Repeat all of the data exactly. Leave nothing out.

------------

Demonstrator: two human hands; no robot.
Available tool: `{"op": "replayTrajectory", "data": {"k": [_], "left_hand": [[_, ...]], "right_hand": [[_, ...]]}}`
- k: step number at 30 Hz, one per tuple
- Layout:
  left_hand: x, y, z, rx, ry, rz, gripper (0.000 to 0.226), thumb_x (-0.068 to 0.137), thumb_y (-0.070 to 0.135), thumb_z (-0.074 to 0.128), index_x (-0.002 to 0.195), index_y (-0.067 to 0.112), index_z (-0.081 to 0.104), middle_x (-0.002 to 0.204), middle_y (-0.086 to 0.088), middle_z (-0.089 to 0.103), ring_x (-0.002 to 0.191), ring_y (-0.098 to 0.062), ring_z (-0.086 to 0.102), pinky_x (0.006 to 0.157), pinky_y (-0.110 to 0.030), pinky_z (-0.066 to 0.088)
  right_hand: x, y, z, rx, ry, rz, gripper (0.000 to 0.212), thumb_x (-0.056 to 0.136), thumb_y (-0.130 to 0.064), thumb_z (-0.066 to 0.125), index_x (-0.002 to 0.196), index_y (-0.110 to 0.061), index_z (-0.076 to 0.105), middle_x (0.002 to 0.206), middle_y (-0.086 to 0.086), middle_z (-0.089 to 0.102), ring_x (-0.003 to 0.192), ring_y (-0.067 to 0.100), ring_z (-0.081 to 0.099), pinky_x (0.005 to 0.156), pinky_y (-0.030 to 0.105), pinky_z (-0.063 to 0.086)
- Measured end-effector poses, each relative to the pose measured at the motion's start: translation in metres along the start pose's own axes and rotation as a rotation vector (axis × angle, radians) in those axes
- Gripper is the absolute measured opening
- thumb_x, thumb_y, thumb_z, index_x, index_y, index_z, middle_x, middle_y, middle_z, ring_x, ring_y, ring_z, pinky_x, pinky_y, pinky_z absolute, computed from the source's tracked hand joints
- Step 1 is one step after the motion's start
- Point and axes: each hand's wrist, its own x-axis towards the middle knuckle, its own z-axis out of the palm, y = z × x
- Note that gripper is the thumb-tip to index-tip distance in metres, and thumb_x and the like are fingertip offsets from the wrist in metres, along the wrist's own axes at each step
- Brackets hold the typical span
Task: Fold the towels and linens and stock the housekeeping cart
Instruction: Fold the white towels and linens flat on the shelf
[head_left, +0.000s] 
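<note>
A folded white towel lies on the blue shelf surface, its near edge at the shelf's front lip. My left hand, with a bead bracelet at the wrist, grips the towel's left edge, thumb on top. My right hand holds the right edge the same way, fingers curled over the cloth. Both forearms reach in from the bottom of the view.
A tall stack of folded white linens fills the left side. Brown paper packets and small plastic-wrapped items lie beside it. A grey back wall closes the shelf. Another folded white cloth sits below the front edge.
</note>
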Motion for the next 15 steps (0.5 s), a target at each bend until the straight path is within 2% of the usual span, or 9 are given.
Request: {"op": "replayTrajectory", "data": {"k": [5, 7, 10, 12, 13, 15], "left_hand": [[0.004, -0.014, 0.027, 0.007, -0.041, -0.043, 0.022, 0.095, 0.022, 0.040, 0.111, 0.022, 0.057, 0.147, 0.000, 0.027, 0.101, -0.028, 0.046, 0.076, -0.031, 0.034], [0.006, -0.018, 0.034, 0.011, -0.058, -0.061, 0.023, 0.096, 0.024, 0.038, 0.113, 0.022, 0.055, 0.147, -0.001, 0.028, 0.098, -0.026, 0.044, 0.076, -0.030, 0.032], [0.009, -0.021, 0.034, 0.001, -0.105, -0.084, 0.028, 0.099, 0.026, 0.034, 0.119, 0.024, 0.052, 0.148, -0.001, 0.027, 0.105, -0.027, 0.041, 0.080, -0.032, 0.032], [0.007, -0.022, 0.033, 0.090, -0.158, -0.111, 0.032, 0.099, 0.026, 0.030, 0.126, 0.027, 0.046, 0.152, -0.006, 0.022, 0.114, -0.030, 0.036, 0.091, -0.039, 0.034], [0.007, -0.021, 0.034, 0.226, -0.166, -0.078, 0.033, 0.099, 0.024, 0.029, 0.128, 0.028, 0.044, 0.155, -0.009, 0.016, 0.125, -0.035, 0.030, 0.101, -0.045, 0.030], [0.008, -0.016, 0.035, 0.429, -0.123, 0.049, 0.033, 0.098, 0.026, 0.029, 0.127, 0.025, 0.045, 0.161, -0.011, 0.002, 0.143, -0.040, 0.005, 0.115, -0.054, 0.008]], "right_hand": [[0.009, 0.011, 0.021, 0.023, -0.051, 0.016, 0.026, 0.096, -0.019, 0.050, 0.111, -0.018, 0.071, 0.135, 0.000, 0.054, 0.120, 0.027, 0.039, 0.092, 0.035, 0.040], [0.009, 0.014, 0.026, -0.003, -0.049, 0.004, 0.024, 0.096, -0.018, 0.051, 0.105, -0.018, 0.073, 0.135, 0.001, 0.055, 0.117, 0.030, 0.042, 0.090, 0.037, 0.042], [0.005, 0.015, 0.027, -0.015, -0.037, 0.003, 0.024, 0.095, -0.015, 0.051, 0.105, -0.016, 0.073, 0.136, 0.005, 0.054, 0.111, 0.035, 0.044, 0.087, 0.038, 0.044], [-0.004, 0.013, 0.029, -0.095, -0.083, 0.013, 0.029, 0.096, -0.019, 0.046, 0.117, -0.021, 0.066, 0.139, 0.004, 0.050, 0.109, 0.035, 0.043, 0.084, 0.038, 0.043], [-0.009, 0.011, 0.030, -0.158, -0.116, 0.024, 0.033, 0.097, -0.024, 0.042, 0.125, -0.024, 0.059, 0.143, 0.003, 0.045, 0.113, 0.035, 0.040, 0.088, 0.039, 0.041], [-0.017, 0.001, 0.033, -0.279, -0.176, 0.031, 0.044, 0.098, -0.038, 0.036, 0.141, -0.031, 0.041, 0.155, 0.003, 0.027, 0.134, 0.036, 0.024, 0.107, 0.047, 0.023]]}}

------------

YOUR SOLUTION:
Demonstrator: two human hands; no robot.
Available tool: `{"op": "replayTrajectory", "data": {"k": [_], "left_hand": [[_, ...]], "right_hand": [[_, ...]]}}`
- k: step number at 30 Hz, one per tuple
- Layout:
  left_hand: x, y, z, rx, ry, rz, gripper (0.000 to 0.226), thumb_x (-0.068 to 0.137), thumb_y (-0.070 to 0.135), thumb_z (-0.074 to 0.128), index_x (-0.002 to 0.195), index_y (-0.067 to 0.112), index_z (-0.081 to 0.104), middle_x (-0.002 to 0.204), middle_y (-0.086 to 0.088), middle_z (-0.089 to 0.103), ring_x (-0.002 to 0.191), ring_y (-0.098 to 0.062), ring_z (-0.086 to 0.102), pinky_x (0.006 to 0.157), pinky_y (-0.110 to 0.030), pinky_z (-0.066 to 0.088)
  right_hand: x, y, z, rx, ry, rz, gripper (0.000 to 0.212), thumb_x (-0.056 to 0.136), thumb_y (-0.130 to 0.064), thumb_z (-0.066 to 0.125), index_x (-0.002 to 0.196), index_y (-0.110 to 0.061), index_z (-0.076 to 0.105), middle_x (0.002 to 0.206), middle_y (-0.086 to 0.086), middle_z (-0.089 to 0.102), ring_x (-0.003 to 0.192), ring_y (-0.067 to 0.100), ring_z (-0.081 to 0.099), pinky_x (0.005 to 0.156), pinky_y (-0.030 to 0.105), pinky_z (-0.063 to 0.086)
- Measured end-effector poses, each relative to the pose measured at the motion's start: translation in metres along the start pose's own axes and rotation as a rotation vector (axis × angle, radians) in those axes
- Gripper is the absolute measured opening
- thumb_x, thumb_y, thumb_z, index_x, index_y, index_z, middle_x, middle_y, middle_z, ring_x, ring_y, ring_z, pinky_x, pinky_y, pinky_z absolute, computed from the source's tracked hand joints
- Step 1 is one step after the motion's start
- Point and axes: each hand's wrist, its own x-axis towards the middle knuckle, its own z-axis out of the palm, y = z × x
- Note that gripper is the thumb-tip to index-tip distance in metres, and thumb_x and the like are fingertip offsets from the wrist in metres, along the wrist's own axes at each step
- Brackets hold the typical span
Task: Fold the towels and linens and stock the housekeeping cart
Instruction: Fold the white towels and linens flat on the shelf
[head_left, +0.000s] 
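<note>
A folded white towel lies on the blue shelf surface, its near edge at the shelf's front lip. My left hand, with a bead bracelet at the wrist, grips the towel's left edge, thumb on top. My right hand holds the right edge the same way, fingers curled over the cloth. Both forearms reach in from the bottom of the view.
A tall stack of folded white linens fills the left side. Brown paper packets and small plastic-wrapped items lie beside it. A grey back wall closes the shelf. Another folded white cloth sits below the front edge.
</note>
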Motion for the next 15 steps (0.5 s), a target at each bend until the straight path is within 2% of the usual span, or 9 are given.
Request: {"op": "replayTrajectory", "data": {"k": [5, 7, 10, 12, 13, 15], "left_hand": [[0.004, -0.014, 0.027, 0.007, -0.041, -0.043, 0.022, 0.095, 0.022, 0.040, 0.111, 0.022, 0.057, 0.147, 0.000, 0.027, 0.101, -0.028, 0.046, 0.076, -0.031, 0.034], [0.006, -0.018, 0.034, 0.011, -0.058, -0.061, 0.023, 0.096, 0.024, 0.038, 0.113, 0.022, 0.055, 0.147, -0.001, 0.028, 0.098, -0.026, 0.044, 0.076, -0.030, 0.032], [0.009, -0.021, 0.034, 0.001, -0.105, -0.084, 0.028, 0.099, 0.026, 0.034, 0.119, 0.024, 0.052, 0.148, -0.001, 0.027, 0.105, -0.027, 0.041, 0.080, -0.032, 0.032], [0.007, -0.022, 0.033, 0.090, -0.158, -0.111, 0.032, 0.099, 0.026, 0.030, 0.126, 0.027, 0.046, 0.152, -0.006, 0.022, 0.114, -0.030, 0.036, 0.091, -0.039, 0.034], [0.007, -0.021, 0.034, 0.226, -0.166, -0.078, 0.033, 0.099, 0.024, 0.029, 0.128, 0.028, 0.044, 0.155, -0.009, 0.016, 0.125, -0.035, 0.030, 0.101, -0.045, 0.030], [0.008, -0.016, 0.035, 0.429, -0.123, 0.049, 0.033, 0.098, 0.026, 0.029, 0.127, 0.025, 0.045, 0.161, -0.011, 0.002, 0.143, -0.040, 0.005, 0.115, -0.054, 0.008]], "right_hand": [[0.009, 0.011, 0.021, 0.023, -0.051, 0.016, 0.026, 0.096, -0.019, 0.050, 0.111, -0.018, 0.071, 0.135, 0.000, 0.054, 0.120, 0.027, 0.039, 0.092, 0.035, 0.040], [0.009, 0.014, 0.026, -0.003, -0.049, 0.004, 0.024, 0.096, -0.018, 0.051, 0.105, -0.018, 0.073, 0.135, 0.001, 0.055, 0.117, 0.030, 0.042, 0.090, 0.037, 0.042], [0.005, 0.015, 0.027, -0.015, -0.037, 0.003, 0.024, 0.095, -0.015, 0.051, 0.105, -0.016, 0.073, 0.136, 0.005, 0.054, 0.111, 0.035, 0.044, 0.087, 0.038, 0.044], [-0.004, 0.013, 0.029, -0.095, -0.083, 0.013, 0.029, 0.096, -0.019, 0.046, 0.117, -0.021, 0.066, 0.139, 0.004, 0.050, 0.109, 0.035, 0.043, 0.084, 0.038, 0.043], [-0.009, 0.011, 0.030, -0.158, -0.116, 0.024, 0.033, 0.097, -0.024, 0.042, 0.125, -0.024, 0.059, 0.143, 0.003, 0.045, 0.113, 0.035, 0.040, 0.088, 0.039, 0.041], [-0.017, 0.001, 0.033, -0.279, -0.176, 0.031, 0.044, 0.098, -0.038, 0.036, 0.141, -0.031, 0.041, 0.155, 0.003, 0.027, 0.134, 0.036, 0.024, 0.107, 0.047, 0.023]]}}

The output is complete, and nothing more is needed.